"Thought I saw something floating out there," replied the first.

"Don't waste good lead. You got that guy the first time you fired. Come along. We've got to help Biff. It's time we scrammed."

The suggestion was a wise one. Even in this isolated spot the sound of gunfire had at last brought visitors. Two cars were stopping on a roadway, across a little cove. The men on the dock could hear voices. Hurriedly, they rushed back to aid Biff and other wounded men. They piled their companions into the cars and prepared to leave. One man took the sedan; the other the touring car. With their load of wounded gangsters, they pulled away up the road that led to the winding lane. The silence of death prevailed upon the little pier. There The Shadow had fought his mighty battle against terrific odds, only to end his glorious fight with a farewell plunge into the Sound. People were arriving now, a uniformed policeman among them. White-faced men were peering at the sprawled forms of dead gangsters. The officer pulled a motionless man from the coupe; then saw another body beneath the form that he had removed.

This man was alive. He managed to rise of his own accord. He staggered as his feet touched the pier, then sat down on the running board of the coupe and stared about him with a bewildered air. It was Glade Tremont.
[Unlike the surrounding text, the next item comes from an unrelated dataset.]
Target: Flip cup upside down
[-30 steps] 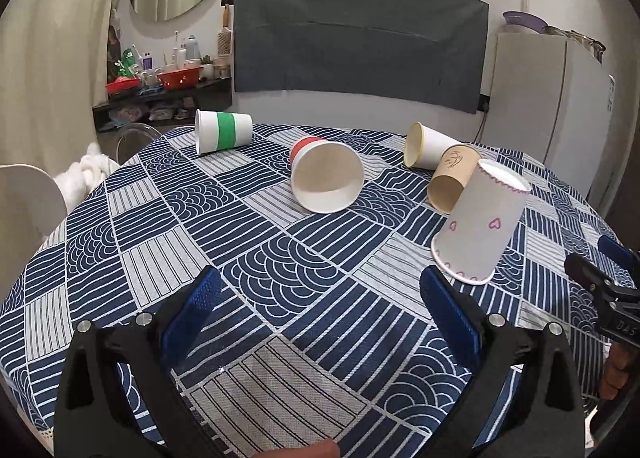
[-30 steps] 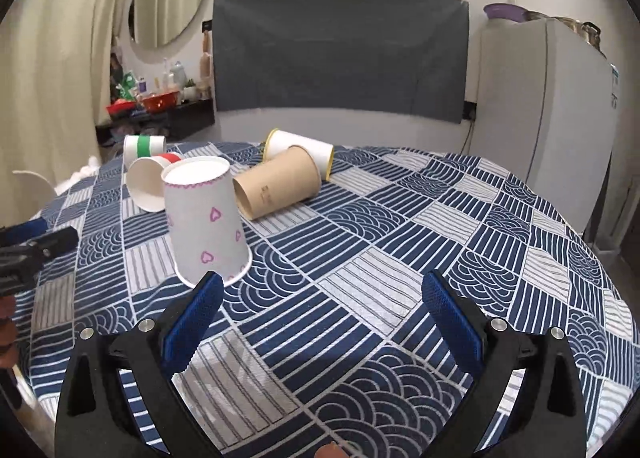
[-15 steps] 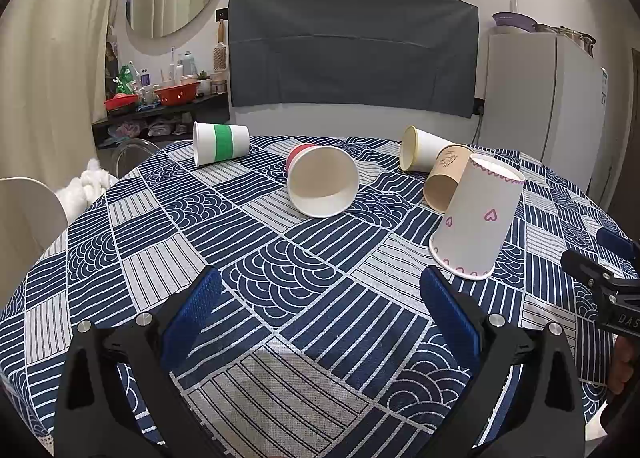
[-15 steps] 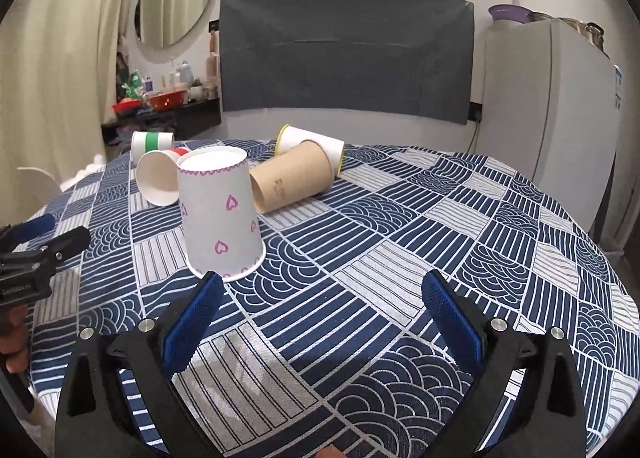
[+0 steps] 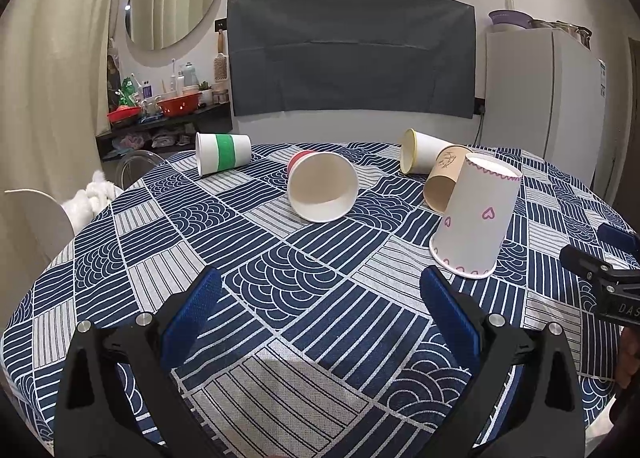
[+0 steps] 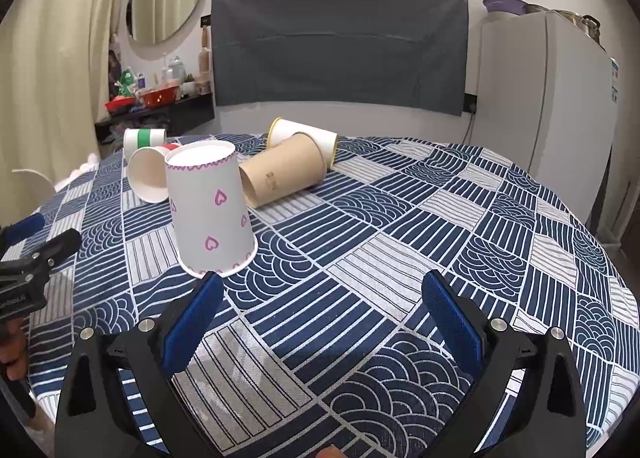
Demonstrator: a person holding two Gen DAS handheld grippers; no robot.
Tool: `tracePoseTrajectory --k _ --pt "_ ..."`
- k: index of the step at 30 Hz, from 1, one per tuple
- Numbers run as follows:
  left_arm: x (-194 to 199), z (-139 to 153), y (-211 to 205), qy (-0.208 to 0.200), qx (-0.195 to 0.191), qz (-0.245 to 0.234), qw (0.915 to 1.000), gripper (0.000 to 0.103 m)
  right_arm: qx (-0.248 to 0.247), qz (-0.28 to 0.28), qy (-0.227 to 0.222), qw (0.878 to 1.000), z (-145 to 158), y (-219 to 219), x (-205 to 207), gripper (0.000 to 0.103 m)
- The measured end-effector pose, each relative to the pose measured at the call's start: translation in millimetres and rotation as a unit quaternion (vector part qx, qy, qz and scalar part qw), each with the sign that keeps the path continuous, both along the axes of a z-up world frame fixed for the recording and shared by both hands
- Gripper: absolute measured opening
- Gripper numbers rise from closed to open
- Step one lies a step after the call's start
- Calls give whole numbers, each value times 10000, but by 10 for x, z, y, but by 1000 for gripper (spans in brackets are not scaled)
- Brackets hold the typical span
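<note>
A white paper cup with pink hearts (image 5: 478,216) (image 6: 210,208) stands upside down on the patterned tablecloth (image 5: 280,258). Four other cups lie on their sides: a red-banded white cup (image 5: 322,186) with its mouth toward me, a green-banded cup (image 5: 222,153), a yellow-rimmed cup (image 5: 422,151) and a brown kraft cup (image 6: 282,170). My left gripper (image 5: 320,306) hovers open over the near table, nothing between its blue pads. My right gripper (image 6: 322,308) is open too, just in front and to the right of the heart cup, touching nothing.
The round table (image 6: 520,258) drops off at its edges. A white fridge (image 6: 544,98) stands at the back right, a cluttered shelf (image 5: 164,114) at the back left, and a white chair back (image 5: 36,218) by the table's left side. A person's fingers (image 5: 628,354) hold the right gripper's handle.
Both cameras have drifted slightly; the cups sit a little nearer and larger in view. No cup has moved on the table. Both grippers stay open.
</note>
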State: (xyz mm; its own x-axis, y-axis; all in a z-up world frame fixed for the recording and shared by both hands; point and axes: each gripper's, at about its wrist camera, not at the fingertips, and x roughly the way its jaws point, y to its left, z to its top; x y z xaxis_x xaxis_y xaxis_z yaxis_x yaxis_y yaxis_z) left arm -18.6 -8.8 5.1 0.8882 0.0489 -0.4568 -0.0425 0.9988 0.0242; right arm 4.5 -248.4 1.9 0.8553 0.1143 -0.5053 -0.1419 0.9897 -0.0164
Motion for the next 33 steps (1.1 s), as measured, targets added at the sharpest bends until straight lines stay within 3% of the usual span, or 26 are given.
tracePoseTrajectory --k 15,33 --pt "47 -19 57 151 -209 44 9997 97 -4 23 48 10000 -7 -2 18 95" --pt "24 -15 40 111 -162 63 9998 97 -43 87 57 9999 -13 26 7 95"
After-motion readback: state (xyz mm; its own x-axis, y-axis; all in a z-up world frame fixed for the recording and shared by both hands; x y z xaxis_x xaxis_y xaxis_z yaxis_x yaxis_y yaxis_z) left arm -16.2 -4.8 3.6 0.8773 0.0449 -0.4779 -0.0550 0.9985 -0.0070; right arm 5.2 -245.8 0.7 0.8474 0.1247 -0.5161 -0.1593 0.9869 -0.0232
He had regained consciousness during the end of the fray.

Now, he could scarcely realize what had happened. People were crowding up to talk with this lone survivor of the carnage

Men piling victims into cars that had gone; dead men on the dock; a live man emerging from the coupe witnesses had seen all these. But no one, either on the pier or the roadway across the cove, saw the dripping figure that came from the Sound and crawled stealthily among the rocks, five hundred yards away. No one saw the figure — nor did any hear the mocking laugh that came from lips that were obscured by the flapping brim of a water-soaked slouch hat.

The Shadow, victor of the fray, had returned from the waters. He had feigned a dying plunge when he had dived to safety. Though weaponless, he had escaped unscathed.

Chapter XV — After Midnight

An automobile pulled up to the door of Glade Tremont's home. A policeman stepped out to meet it. Doctor Gerald Savette, suave and questioning in glance, looked at the man in uniform.

"You are Doctor Savette?" asked the officer.